*Work to be completed*.
Your reply should hold exactly the lines from the one that contains "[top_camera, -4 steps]" through the end of the data. Repeat them word for word.

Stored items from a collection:
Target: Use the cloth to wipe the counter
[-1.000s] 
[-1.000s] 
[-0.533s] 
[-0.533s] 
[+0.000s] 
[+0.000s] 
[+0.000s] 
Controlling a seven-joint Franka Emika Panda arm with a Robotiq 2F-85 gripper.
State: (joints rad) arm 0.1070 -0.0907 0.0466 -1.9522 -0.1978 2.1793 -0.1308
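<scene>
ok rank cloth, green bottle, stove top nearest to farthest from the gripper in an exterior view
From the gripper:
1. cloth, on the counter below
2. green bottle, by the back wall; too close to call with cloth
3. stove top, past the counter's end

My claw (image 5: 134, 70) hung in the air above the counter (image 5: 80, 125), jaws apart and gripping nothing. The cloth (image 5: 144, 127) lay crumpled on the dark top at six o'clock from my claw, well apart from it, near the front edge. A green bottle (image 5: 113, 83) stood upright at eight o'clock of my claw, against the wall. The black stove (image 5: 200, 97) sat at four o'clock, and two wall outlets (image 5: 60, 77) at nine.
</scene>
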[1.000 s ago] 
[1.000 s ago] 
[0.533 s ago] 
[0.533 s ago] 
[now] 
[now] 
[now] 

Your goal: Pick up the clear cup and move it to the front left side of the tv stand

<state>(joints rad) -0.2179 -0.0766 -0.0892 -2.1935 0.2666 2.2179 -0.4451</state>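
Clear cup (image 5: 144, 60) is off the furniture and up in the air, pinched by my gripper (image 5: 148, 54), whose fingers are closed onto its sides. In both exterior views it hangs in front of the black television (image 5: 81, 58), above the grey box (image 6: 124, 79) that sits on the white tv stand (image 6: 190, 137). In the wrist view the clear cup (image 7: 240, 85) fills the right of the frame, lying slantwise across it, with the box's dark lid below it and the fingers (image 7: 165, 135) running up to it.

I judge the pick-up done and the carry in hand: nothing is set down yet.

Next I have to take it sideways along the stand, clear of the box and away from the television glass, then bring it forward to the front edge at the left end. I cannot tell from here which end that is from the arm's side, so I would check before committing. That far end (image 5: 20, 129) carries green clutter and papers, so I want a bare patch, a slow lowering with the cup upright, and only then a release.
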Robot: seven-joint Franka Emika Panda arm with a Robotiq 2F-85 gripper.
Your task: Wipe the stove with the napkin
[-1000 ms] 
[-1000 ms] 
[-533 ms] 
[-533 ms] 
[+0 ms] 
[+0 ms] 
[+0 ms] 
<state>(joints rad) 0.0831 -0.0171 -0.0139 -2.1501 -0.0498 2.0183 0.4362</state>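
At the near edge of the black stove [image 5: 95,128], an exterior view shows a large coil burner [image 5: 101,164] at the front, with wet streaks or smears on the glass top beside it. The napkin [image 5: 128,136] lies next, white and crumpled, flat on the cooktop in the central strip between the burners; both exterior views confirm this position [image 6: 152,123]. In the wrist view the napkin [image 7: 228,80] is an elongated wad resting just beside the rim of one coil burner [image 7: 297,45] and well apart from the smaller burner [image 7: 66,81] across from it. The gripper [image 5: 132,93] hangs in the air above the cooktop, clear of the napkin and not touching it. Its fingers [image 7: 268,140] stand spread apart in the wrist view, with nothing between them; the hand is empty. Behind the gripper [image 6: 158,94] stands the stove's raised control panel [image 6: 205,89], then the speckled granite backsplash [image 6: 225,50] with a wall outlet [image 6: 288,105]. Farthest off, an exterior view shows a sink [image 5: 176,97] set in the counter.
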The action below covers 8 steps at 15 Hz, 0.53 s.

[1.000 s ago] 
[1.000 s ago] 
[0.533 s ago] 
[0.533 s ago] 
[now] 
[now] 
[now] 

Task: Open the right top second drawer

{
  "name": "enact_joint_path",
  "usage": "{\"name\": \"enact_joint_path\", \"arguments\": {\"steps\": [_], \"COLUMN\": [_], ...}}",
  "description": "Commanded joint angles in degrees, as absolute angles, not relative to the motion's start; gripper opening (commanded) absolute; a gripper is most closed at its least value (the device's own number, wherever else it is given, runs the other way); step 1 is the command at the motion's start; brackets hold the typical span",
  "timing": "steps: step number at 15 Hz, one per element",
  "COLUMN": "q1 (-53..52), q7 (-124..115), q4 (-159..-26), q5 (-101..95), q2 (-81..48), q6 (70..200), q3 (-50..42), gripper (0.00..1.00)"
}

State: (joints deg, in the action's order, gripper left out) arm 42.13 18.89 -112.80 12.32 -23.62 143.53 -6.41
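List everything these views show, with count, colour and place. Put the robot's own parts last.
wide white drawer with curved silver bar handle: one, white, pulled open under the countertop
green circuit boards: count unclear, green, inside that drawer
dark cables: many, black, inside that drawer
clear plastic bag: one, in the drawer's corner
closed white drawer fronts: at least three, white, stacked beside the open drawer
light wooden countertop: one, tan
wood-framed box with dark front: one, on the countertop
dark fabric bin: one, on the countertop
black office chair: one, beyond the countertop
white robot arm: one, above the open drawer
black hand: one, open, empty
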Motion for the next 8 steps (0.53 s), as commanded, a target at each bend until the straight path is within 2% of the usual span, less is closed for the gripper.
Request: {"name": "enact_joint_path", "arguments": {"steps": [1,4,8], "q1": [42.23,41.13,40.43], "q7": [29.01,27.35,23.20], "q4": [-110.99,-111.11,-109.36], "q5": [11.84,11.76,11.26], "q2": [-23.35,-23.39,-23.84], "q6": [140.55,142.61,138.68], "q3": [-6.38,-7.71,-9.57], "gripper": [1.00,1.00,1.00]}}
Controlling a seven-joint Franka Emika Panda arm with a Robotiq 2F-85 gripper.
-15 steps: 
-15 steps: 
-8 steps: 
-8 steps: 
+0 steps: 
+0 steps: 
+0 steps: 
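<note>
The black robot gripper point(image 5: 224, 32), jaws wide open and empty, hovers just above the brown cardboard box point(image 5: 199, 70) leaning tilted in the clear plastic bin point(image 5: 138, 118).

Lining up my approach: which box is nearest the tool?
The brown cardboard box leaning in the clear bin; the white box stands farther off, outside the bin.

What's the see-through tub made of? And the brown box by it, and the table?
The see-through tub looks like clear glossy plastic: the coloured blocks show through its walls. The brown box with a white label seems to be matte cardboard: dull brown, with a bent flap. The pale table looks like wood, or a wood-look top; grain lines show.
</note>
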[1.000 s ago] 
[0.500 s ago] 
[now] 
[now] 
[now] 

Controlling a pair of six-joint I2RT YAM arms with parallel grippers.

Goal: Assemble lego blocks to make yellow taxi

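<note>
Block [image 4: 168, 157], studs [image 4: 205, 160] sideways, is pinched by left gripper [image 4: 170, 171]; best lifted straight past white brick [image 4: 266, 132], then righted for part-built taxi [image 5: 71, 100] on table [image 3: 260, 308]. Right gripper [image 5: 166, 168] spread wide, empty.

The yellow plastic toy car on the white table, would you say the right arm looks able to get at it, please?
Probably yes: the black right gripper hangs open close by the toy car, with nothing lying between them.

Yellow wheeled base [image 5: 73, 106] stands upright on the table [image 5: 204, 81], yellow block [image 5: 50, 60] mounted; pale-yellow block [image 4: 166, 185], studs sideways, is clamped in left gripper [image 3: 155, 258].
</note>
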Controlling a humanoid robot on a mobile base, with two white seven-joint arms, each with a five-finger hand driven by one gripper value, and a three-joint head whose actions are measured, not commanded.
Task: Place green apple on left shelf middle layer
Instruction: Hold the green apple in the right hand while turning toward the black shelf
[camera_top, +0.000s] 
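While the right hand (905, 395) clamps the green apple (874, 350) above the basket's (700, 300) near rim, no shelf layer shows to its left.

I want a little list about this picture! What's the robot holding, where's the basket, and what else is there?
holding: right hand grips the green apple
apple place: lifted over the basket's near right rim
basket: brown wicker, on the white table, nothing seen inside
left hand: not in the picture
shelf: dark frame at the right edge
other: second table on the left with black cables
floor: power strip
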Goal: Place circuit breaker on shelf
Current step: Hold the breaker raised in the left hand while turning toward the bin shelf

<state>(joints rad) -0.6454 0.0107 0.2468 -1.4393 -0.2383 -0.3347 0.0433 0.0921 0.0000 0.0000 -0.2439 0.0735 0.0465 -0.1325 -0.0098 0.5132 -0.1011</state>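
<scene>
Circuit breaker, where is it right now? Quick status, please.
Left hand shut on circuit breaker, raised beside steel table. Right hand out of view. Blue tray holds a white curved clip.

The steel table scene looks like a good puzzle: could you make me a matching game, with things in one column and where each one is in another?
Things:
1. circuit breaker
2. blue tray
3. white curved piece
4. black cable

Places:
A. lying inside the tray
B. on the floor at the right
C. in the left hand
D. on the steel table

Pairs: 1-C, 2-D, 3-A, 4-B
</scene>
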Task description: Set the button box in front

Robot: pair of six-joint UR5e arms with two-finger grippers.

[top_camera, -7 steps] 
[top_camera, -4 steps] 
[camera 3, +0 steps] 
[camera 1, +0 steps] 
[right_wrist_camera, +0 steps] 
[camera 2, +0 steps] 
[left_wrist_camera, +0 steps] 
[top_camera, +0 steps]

*Output for this exercise*.
[top_camera, -4 steps] 
[camera 3, +0 steps] 
[camera 1, +0 steps] 
[right_wrist_camera, +0 steps] 
[camera 2, +0 steps] 
[left_wrist_camera, +0 steps] 
[top_camera, +0 steps]

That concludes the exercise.